For parents with minor-aged children, matters related to child custody are among some of the most difficult and emotionally charged of all divorce issues. In some cases involving children under the age of 18, parents are able to agree upon child custody and visitation matters. In many cases, however, parents have strong differing opinions on what’s best for a child. When this happens, parents must turn to the courts to help determine child custody matters.

There are a number of factors that must be taken into consideration when determining the terms of a child custody agreement. Through a process known as child custody mediation, both parents are required to meet with a court-appointed mediator who works with both parents to devise a workable and agreeable parenting plan.
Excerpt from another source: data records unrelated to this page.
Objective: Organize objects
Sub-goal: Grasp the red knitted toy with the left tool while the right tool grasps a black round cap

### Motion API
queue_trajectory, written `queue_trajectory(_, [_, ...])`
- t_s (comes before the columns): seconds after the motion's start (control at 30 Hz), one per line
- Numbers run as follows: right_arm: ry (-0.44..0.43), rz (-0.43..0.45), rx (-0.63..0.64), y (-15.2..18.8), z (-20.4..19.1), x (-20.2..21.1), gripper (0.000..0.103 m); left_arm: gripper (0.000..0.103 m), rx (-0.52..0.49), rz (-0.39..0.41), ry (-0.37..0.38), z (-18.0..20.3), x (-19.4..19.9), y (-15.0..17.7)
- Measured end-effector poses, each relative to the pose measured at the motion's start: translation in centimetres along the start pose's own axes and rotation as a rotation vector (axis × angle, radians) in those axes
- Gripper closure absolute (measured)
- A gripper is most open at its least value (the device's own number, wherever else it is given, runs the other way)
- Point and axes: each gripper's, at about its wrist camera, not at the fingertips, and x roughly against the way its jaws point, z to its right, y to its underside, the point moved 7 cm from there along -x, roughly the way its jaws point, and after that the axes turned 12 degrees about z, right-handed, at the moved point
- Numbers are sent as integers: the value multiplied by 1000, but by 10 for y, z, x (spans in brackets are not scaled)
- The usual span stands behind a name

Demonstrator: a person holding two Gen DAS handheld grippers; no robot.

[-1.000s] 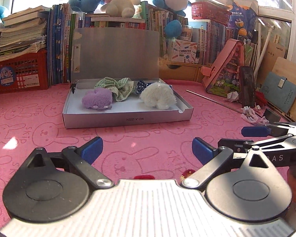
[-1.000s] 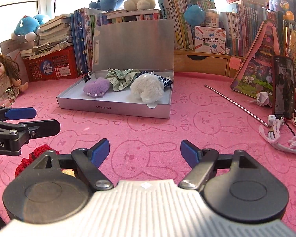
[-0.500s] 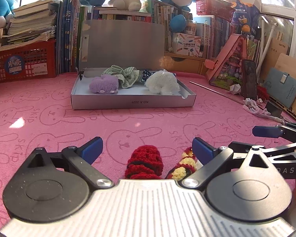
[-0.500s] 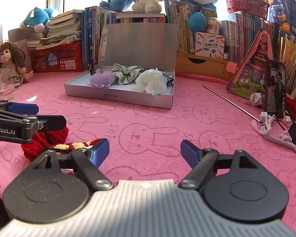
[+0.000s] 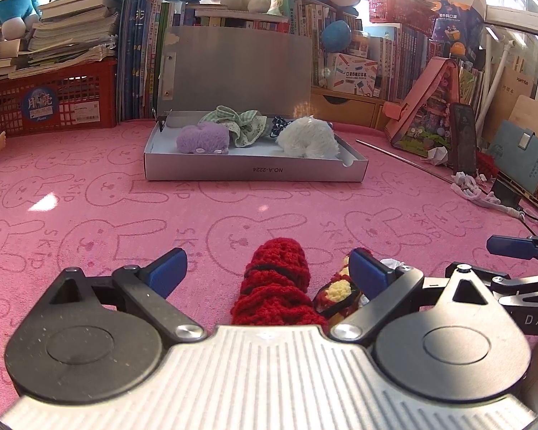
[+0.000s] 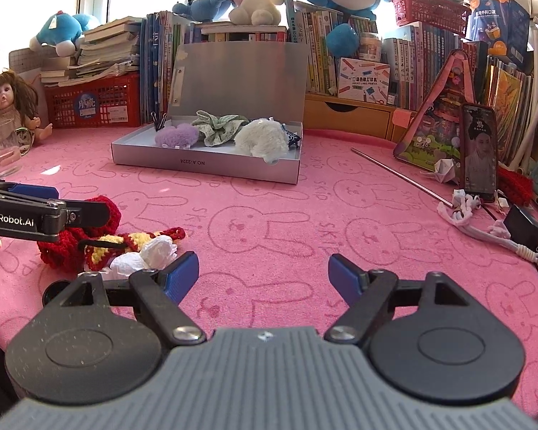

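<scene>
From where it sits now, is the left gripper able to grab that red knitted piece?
Probably yes. The left gripper is open, and the red knitted piece already lies between its fingers on the pink mat. Nothing covers it; a yellow-and-red knitted piece sits close by the right finger and might get pinched too.

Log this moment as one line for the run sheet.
left gripper: open, astride red crocheted scrunchie on pink mat | right gripper: open, empty | grey box: lid up, holds four soft items

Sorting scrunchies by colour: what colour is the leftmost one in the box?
Light purple, fuzzy scrunchie; clearest in the left wrist view.
</scene>
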Motion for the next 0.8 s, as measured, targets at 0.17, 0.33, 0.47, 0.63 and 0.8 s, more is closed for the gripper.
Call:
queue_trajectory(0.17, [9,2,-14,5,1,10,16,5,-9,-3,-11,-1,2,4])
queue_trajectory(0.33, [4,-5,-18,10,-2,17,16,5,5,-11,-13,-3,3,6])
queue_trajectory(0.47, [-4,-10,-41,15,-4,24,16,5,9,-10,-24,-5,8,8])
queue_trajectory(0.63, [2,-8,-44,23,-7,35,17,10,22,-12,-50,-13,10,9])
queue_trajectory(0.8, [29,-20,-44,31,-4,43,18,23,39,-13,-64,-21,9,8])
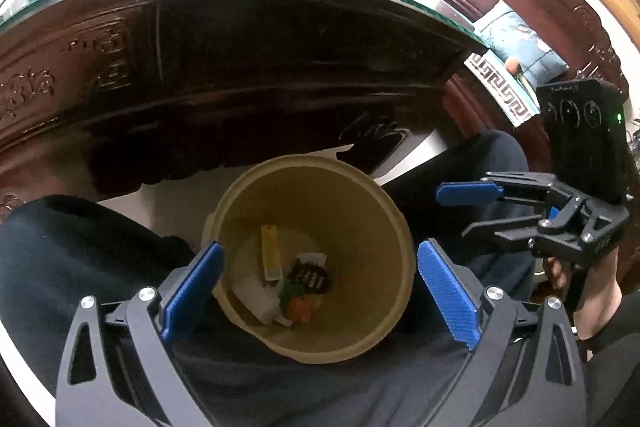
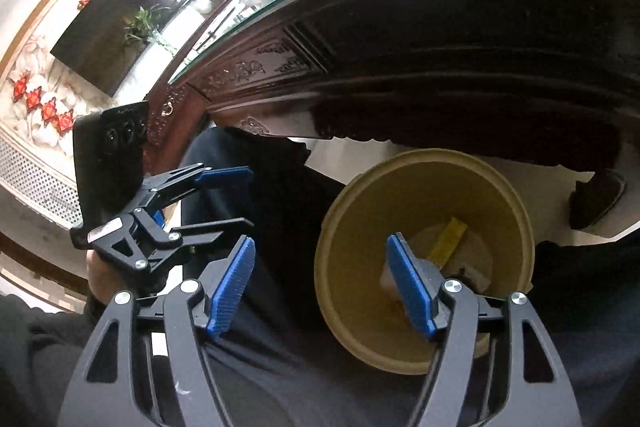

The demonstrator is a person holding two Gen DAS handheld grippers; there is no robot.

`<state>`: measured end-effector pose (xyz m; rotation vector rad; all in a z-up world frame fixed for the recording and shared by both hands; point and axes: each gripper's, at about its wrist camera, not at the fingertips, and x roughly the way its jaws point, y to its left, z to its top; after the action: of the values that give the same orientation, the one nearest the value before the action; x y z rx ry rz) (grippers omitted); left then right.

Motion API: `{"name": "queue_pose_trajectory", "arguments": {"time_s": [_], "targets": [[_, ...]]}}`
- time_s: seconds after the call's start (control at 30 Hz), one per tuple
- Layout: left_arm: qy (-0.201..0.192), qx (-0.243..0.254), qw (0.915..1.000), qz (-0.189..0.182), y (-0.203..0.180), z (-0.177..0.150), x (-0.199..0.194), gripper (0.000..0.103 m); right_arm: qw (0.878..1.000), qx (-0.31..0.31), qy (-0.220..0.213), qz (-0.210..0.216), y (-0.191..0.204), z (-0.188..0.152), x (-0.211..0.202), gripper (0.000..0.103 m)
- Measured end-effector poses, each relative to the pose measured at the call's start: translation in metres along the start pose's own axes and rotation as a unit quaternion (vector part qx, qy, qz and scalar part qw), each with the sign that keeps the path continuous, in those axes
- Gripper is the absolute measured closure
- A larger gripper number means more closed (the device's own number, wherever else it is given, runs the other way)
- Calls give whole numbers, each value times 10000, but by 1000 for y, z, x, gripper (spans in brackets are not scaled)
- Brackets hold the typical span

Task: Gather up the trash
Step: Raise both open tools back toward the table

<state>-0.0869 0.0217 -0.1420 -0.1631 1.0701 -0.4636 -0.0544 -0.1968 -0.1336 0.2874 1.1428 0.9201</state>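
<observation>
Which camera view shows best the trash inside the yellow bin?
The left wrist view: it looks straight into the yellow bin, so the trash lies unobstructed. In the right wrist view a blue pad hides most of it.

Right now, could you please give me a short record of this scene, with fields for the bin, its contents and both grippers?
bin: tan round bin on the floor, beside the carved table
contents: yellow packet, dark wrapper, white paper, orange scrap
left gripper: open, empty, above the bin
right gripper: open, empty, at the bin's rim
</observation>
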Motion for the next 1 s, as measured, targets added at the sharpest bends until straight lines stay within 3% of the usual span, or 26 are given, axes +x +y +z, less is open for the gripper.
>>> {"name": "queue_pose_trajectory", "arguments": {"time_s": [0.43, 0.53, 0.8, 1.0], "targets": [[-581, 129, 9982, 7, -14, 35, -20, 5, 9974, -248, -660, 128, 5, 12, -30, 23], [-865, 179, 9960, 118, -17, 50, -33, 4, 9945, -342, -984, -114, 7, 21, -45, 9], [-1461, 171, 9871, 631, -14, 101, -53, 4, 9860, -336, -1597, -350, 1, 59, -72, 8], [-1683, 273, 9813, 890, -14, 151, -56, 4, 9758, -613, -1973, -711, 1, 97, -83, 8]]}}
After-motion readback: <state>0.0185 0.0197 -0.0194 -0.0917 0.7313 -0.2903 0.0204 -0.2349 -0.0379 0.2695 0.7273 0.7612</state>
While a judge has the last say in finalizing a child custody agreement, he or she will rely heavily upon the mediator's recommendations and proposed parenting plan.
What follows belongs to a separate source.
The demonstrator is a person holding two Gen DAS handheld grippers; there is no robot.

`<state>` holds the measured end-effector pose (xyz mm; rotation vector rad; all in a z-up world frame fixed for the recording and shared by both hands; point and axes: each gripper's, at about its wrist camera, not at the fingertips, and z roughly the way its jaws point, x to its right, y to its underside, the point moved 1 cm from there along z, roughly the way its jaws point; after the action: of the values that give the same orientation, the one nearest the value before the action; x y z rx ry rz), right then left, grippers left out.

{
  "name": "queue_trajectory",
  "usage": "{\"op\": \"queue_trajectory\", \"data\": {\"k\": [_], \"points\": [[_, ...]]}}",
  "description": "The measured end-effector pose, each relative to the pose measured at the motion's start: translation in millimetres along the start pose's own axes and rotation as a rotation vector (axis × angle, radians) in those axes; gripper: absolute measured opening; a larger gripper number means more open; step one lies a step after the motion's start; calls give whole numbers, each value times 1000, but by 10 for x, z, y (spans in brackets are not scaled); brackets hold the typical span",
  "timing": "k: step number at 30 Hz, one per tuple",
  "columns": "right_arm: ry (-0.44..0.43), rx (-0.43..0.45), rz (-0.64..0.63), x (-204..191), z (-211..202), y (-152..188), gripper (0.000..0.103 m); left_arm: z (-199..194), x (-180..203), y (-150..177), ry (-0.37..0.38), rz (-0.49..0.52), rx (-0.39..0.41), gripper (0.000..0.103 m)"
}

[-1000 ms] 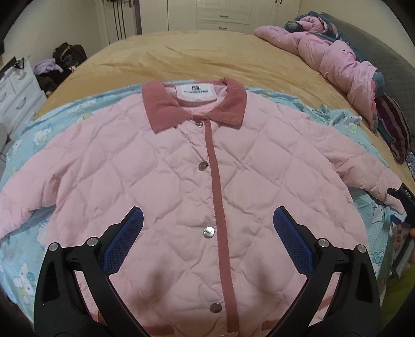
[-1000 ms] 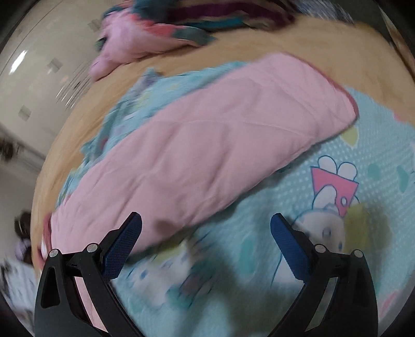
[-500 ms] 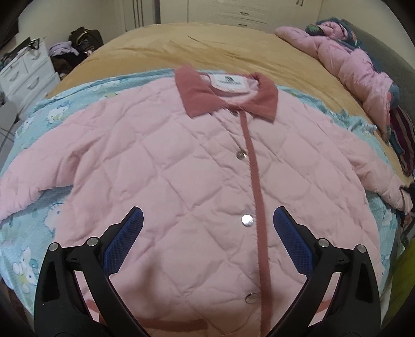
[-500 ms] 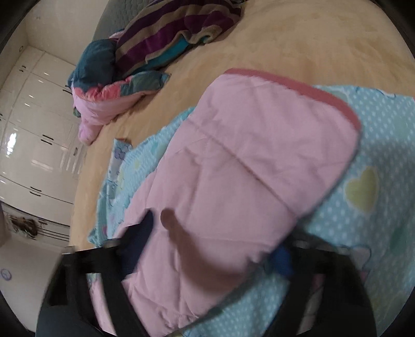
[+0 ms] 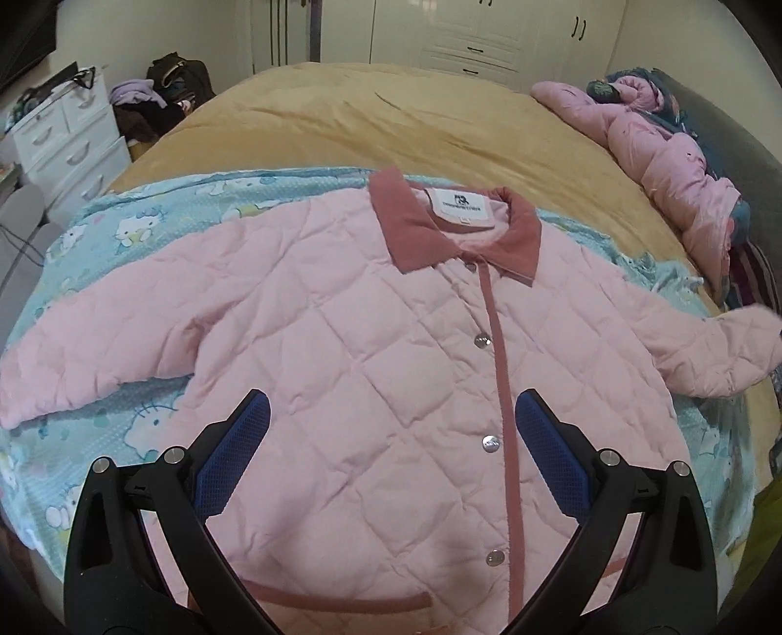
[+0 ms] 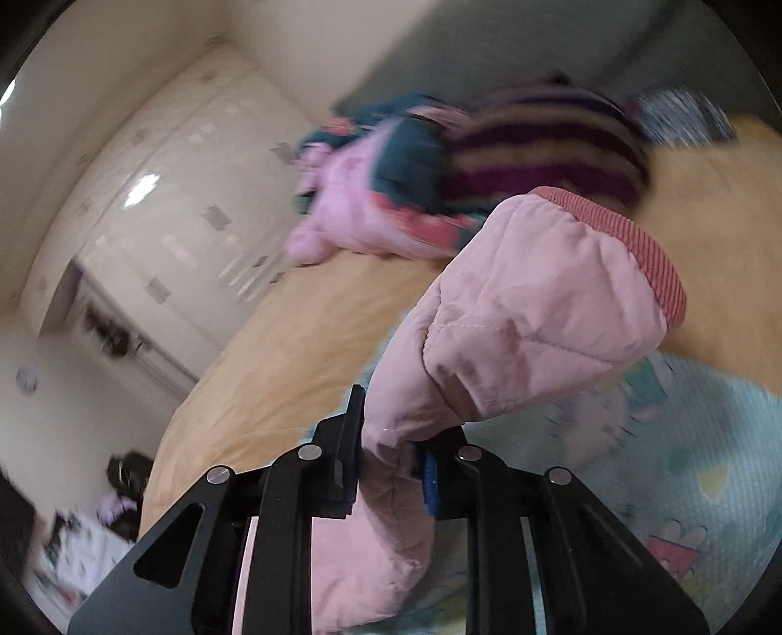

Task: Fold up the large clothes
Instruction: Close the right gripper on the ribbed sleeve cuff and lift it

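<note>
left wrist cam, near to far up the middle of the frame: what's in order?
left gripper → pink quilted jacket → its collar → blue cartoon sheet → tan bedspread → white wardrobe

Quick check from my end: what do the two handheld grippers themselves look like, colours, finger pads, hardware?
Both match. The left gripper has matte black plastic arms with cut-out slots, round silver rivets at the joints, and blue pads with a fine mesh texture. The right gripper has the same black frame, silver rivets and a blue pad edge. No cables or markings are visible.
</note>
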<state>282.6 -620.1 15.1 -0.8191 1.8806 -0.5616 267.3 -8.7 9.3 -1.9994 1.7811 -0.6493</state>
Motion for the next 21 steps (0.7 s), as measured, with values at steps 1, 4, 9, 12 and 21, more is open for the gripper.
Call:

In every child custody mediation, the court-appointed mediator works to devise a parenting plan that serves to meet the best interests of the child. It's important, therefore, that a parent is prepared to voice his or her opinions and concerns related to the child's physical and emotional safety and wellbeing.
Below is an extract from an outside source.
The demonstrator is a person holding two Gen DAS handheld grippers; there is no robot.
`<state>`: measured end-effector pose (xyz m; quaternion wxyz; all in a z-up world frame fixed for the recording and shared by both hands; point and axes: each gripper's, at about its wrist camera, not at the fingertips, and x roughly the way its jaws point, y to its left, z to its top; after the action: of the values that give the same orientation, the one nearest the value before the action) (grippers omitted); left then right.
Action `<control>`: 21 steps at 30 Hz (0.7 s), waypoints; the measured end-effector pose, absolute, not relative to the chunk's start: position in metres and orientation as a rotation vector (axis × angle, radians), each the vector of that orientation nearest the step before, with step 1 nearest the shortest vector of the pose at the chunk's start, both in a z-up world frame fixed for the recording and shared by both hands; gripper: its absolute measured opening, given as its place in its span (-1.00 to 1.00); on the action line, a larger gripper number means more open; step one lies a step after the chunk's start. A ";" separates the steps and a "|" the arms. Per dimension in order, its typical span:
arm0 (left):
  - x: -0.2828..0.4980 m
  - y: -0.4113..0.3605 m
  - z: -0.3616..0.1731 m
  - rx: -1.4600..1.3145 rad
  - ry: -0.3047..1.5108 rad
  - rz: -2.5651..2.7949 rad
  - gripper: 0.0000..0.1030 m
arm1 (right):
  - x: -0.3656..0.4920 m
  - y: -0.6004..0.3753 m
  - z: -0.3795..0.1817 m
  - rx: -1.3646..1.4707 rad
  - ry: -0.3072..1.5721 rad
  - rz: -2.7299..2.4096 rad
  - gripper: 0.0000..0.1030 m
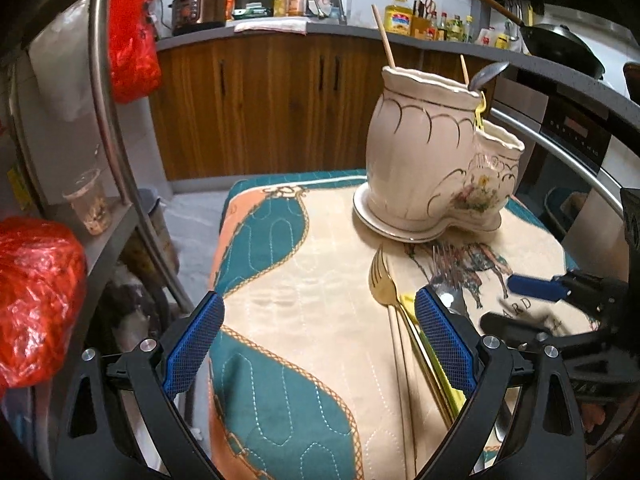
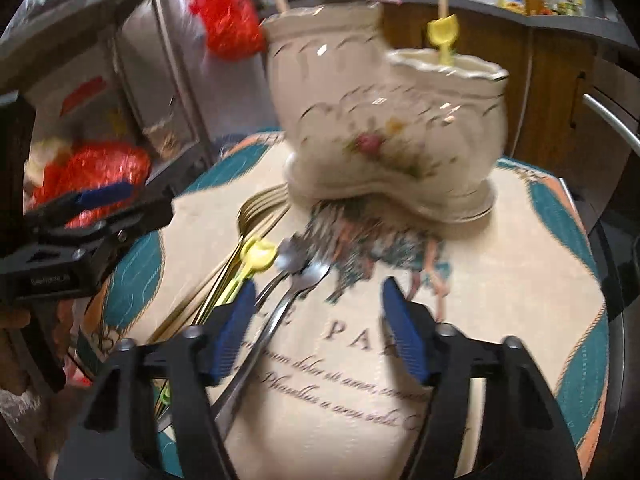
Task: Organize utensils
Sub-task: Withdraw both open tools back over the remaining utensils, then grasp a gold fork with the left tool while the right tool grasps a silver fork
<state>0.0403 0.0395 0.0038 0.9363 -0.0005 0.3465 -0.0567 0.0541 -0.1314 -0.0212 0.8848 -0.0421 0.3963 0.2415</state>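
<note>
- Quilted cloth (image 1: 320, 320) covers the tabletop – cream centre w/ printed script, teal + salmon border, stitched. Soft, a little grippy; thin utensils lie nearly flush on it, so pads likely press into fabric to get under.
- Ceramic holder (image 1: 424, 152) – boot-shaped, cream glaze, gold scallop lines, floral print, two compartments (tall back, low front), on a matching saucer (image 1: 384, 228) at far side of cloth. Judged heavy, brittle, slick; best left alone, just drop items in.
- Already in holder: two wooden chopsticks (image 1: 383, 36) + a steel spoon in tall part; yellow plastic spoon (image 2: 442, 32) at low front part.
- Left gripper (image 1: 316, 340) – empty, jaws spread wide, low over near cloth; its right pad sits just beside the loose pile.
- Right gripper (image 2: 316, 332) – also empty, jaws apart, over cloth in front of holder. View motion-blurred.
- Loose pile, near side of holder, handles toward the person: gold fork (image 1: 382, 280), steel fork (image 1: 448, 264) (tines blurred), steel spoons (image 2: 304, 268), yellow plastic spoon (image 2: 260, 258), pale chopstick (image 1: 396, 340).
- Handling, my guess: metal pcs stiff, light, slippery – pinch mid-handle across narrow width. Plastic spoon very light, may flex. Chopstick round, rolls; squeeze square-on. Pieces overlap – exact count unclear.
</note>
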 end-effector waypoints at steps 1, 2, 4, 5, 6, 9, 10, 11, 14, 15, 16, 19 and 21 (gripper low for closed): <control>0.041 0.039 0.003 -0.001 0.712 -0.118 0.85 | 0.054 -0.129 -0.022 -0.093 0.828 0.505 -0.05; 0.041 0.039 0.002 -0.003 0.714 -0.120 0.85 | 0.053 -0.125 -0.023 -0.105 0.832 0.508 -0.10; 0.043 0.040 0.002 -0.010 0.718 -0.125 0.85 | 0.052 -0.118 -0.025 -0.136 0.840 0.508 -0.29; 0.043 0.040 0.001 -0.014 0.721 -0.128 0.85 | 0.052 -0.115 -0.027 -0.149 0.842 0.503 -0.33; 0.044 0.040 0.001 -0.017 0.722 -0.128 0.85 | 0.053 -0.113 -0.028 -0.162 0.846 0.498 -0.40; 0.044 0.038 0.001 -0.020 0.727 -0.134 0.85 | 0.056 -0.109 -0.032 -0.167 0.866 0.495 -0.48; 0.044 0.037 0.001 -0.019 0.727 -0.136 0.85 | 0.056 -0.107 -0.033 -0.174 0.867 0.492 -0.50; 0.044 0.036 0.001 -0.016 0.726 -0.137 0.85 | 0.056 -0.104 -0.033 -0.181 0.866 0.488 -0.51; 0.044 0.034 0.000 -0.012 0.728 -0.141 0.85 | 0.057 -0.099 -0.035 -0.197 0.860 0.470 -0.55; 0.044 0.034 -0.001 -0.010 0.729 -0.140 0.85 | 0.059 -0.098 -0.035 -0.191 0.861 0.468 -0.59; 0.044 0.033 -0.001 -0.009 0.732 -0.141 0.85 | 0.060 -0.098 -0.035 -0.179 0.864 0.470 -0.69; 0.043 0.030 -0.001 -0.003 0.735 -0.149 0.85 | 0.062 -0.104 -0.035 -0.153 0.865 0.475 -0.78; 0.044 0.028 -0.002 0.003 0.740 -0.158 0.85 | 0.064 -0.110 -0.033 -0.126 0.866 0.469 -0.85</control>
<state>0.0436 0.0280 -0.0020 0.9293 0.0014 0.3611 -0.0773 0.0637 -0.1104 -0.0332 0.8793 -0.0607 0.4154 0.2250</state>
For most parents, issues related to child custody are highly emotional. It's wise, therefore, to write concerns down prior to the formal mediation and to clearly communicate one's opinions and concerns during mediation. Additionally, a parent may present the mediator with the names and contact information of so-called collateral contacts such as teachers, medical providers and counselors that may be able to provide additional information and insight about a child.

When possible, parents are also advised to reach out to an ex-spouse and attempt to work out certain issues prior to mediation. Being able to agree upon some issues prior to a child custody mediation helps bring peace of mind and, in many cases, sets a positive tone for the mediation process. Parents should not, however, feel pressured into signing any agreement with which they are not comfortable. Throughout the entire process, a divorce attorney can answer questions and provide advice.